The People Leporidae
A peasant becomes fond of his pig and is glad to salt away its pork.
—John Berger, “Why Look at Animals?”
I vowed to give a rabbit religion, a weight to match
her bulk in my prepubescent arms. Sunlight illuminating
her ears like church windows: pink pulse, spider veins,
the altar’s velvet. When you hold a rabbit like a child,
her toes stretch to reveal claws like crochet hooks. Teeth,
unshorn, will grow until they pierce her skull like a crown
of thorns like a spear like Longinus like a stake.
I told my rabbit, you’ll be eaten one day.
I’ve only taken sacrament once, barely remember
the wafer on my tongue, dry and disembodied.

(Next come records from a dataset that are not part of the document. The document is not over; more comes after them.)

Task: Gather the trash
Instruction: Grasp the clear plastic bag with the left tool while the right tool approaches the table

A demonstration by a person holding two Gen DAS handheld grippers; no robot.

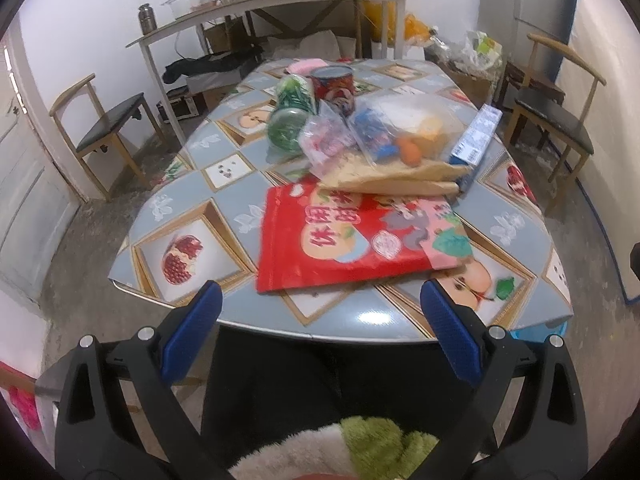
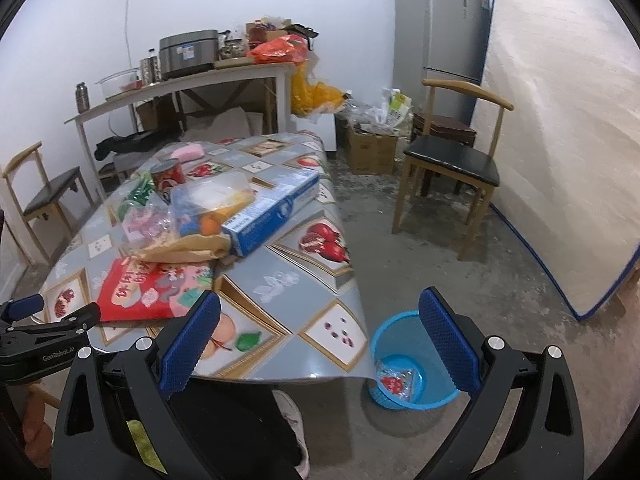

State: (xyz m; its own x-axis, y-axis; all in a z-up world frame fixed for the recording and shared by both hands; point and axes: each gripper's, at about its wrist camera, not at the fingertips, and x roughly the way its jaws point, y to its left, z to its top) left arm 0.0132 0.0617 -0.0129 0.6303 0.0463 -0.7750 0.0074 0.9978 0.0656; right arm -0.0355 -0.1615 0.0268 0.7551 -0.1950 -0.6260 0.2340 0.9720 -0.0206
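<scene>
- Left gripper (image 1: 320, 312) and right gripper (image 2: 320, 320) are hovering with fingers released, grasping nothing.
- Flat red foil snack bag (image 1: 344, 236) is lying at the desk (image 1: 224, 168) near edge.
- Bag is appearing light, limp and slippery; pinching its overhanging near edge is advisable.
- Blue plastic basket (image 2: 400, 328) is standing on the floor beside the desk.

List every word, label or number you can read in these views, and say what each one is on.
"GenRobot.AI": on the left tool's black arm, seen in the right wrist view.
"休闲": large characters on the red snack bag; the remaining characters are too blurred.
Blue carton: barcode label and print, too small to read.
Red can, fridge stickers: unreadable.
</scene>
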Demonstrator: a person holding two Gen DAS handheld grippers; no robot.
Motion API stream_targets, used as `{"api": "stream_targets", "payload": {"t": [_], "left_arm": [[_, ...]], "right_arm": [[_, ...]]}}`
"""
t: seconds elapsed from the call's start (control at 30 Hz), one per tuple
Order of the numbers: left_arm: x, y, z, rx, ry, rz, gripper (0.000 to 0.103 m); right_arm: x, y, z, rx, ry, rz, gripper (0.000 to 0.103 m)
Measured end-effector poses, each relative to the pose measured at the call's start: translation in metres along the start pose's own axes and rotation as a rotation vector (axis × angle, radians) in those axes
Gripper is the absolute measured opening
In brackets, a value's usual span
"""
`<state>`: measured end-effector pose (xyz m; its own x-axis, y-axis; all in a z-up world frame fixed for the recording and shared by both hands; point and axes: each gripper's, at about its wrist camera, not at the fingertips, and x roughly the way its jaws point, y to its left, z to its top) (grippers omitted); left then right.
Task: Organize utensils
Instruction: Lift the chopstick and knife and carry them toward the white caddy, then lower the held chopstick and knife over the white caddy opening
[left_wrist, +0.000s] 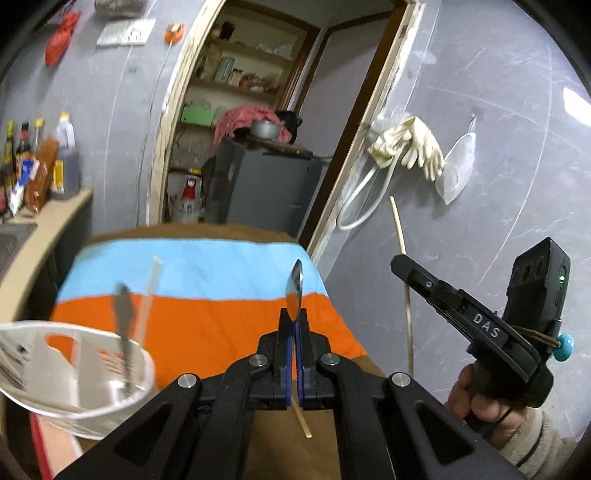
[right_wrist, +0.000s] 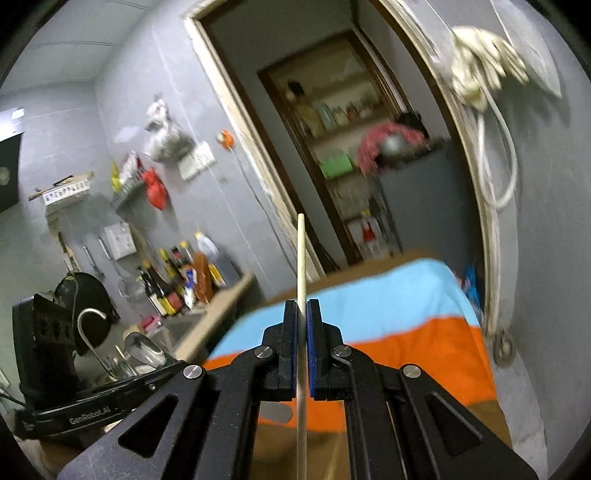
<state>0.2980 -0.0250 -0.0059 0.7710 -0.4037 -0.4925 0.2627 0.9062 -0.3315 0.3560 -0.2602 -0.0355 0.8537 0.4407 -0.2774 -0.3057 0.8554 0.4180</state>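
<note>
wall, right: pale rubber gloves (left_wrist: 410, 146) hung above a white hose loop (left_wrist: 364, 199)
doorway, centre: dark grey cabinet (left_wrist: 266, 188) topped by a metal pot (left_wrist: 264, 129)
counter, left edge: sauce bottles (left_wrist: 26, 162) crowded together
wall, upper left: red bag (left_wrist: 61, 37) hanging
</note>
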Motion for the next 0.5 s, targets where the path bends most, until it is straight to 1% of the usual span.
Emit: {"api": "stream_targets", "payload": {"t": [0.13, 0.2, 0.37, 0.5], "left_arm": [[-0.036, 0.011, 0.015, 0.031, -0.031, 0.018, 0.002], [-0.051, 0.016, 0.021, 0.031, -0.041, 0.032, 0.002], [-0.095, 0.040, 0.035, 0.010, -0.084, 0.087, 0.002], [-0.124, 0.062, 0.040, -0.020, -0.117, 0.146, 0.002]], "right_arm": [[-0.002, 0.036, 0.011, -0.032, -0.067, 0.052, 0.004], [-0.001, 0.053, 0.016, -0.033, -0.098, 0.083, 0.004], [0.014, 0.099, 0.019, -0.032, -0.161, 0.172, 0.004], [0.031, 0.130, 0.013, -0.042, -0.186, 0.237, 0.004]]}}
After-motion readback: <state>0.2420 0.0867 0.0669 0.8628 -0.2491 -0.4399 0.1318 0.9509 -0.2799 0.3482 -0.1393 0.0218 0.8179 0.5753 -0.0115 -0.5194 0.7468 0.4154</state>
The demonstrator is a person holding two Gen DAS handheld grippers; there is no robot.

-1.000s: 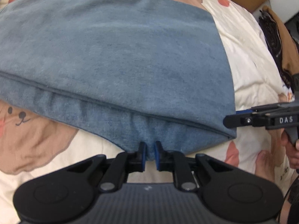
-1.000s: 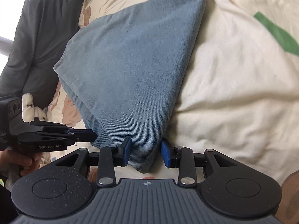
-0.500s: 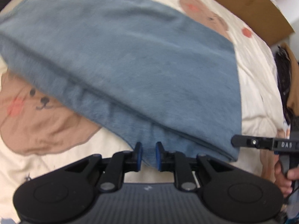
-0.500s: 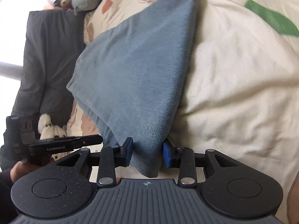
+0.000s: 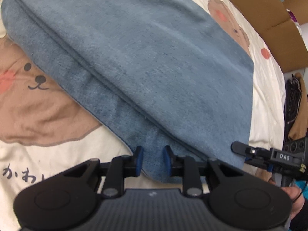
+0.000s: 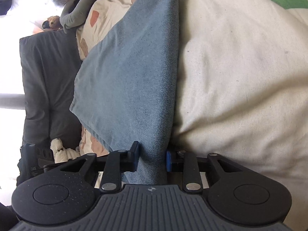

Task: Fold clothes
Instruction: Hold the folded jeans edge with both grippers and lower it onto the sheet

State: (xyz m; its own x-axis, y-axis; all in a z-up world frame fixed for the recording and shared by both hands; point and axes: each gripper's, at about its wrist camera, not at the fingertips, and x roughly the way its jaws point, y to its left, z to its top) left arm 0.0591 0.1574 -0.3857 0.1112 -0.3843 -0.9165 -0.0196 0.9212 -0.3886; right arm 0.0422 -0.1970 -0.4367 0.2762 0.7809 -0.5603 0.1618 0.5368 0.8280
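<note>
A folded blue denim garment lies on a cream bedspread with bear prints. My left gripper has its blue pads slightly apart on either side of the garment's near edge. My right gripper is closed on a thick bundle of the same garment at its near corner, which runs between the pads and under the gripper body. The right gripper also shows at the right edge of the left wrist view. The left gripper's body shows at the lower left of the right wrist view.
A dark grey cushion lies left of the garment. A white plush toy sits below it. A grey sleeve lies at the far end. A cardboard box and dark and brown clothes lie beyond the bed's right side.
Both grippers have swung round with the garment's near edge. The left gripper's pads have spread apart a little. The right gripper's pads stay pressed on the denim.
</note>
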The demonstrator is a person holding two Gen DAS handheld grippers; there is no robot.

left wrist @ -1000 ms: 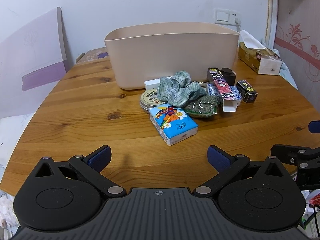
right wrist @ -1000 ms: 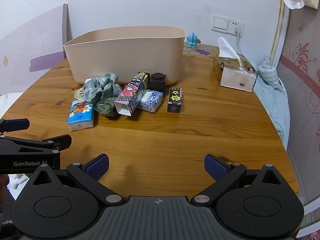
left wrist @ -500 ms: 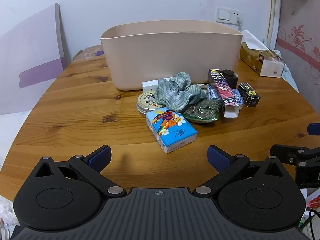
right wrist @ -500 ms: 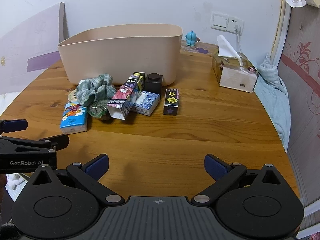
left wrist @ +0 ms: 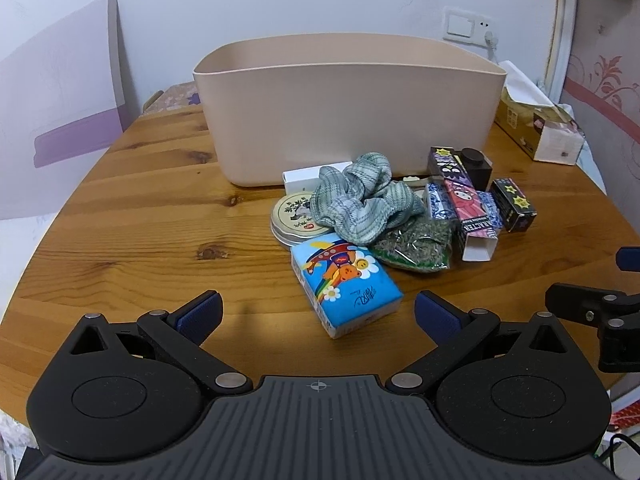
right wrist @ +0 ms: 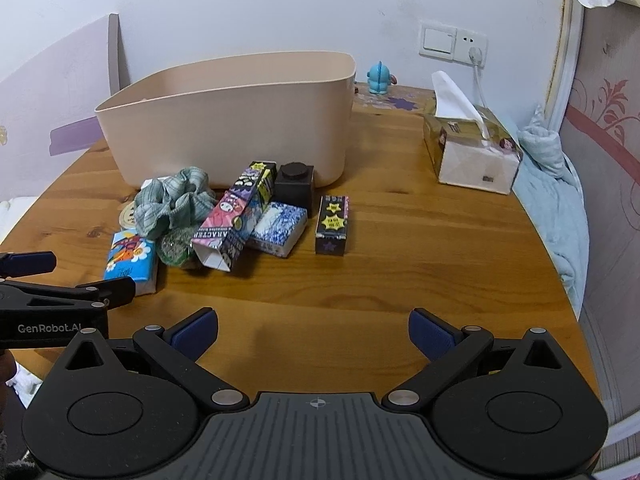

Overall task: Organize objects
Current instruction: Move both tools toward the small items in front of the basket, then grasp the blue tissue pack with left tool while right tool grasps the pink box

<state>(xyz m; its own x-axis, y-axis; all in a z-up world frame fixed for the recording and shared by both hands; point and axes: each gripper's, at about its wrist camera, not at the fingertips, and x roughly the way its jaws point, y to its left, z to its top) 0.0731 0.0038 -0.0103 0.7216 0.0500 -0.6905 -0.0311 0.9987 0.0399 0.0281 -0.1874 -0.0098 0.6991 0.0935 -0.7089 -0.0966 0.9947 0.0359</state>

But I have suckled tender meat
off the bones of young rabbits. I have drank
their broth, their marrow. What we know
about them is an index of our power .
My cousin’s bunny had a twisted neck,
one eye forever fixed upward. I had a parakeet
who died of a ruptured hernia. My friend’s guinea pig
lost both front teeth to a fall and starved.
The image of a wild animal becomes
the starting-point of a daydream:
a point from which the day-dreamer departs
with his back turned. I only pitied her
when I learned she wasn’t eaten. My rabbit
lived as a doe, a hulking presence in the hutch.
She grew beyond tenderness, beyond a pink
tongue-worm nursing on my fingers. She grew
red-eyed, yellowed, and mean. She heard
the kenneled fox hounds yowl. She heard
the chicken slaughter. The goose hiss.
The kittens bagged and drowned in the river.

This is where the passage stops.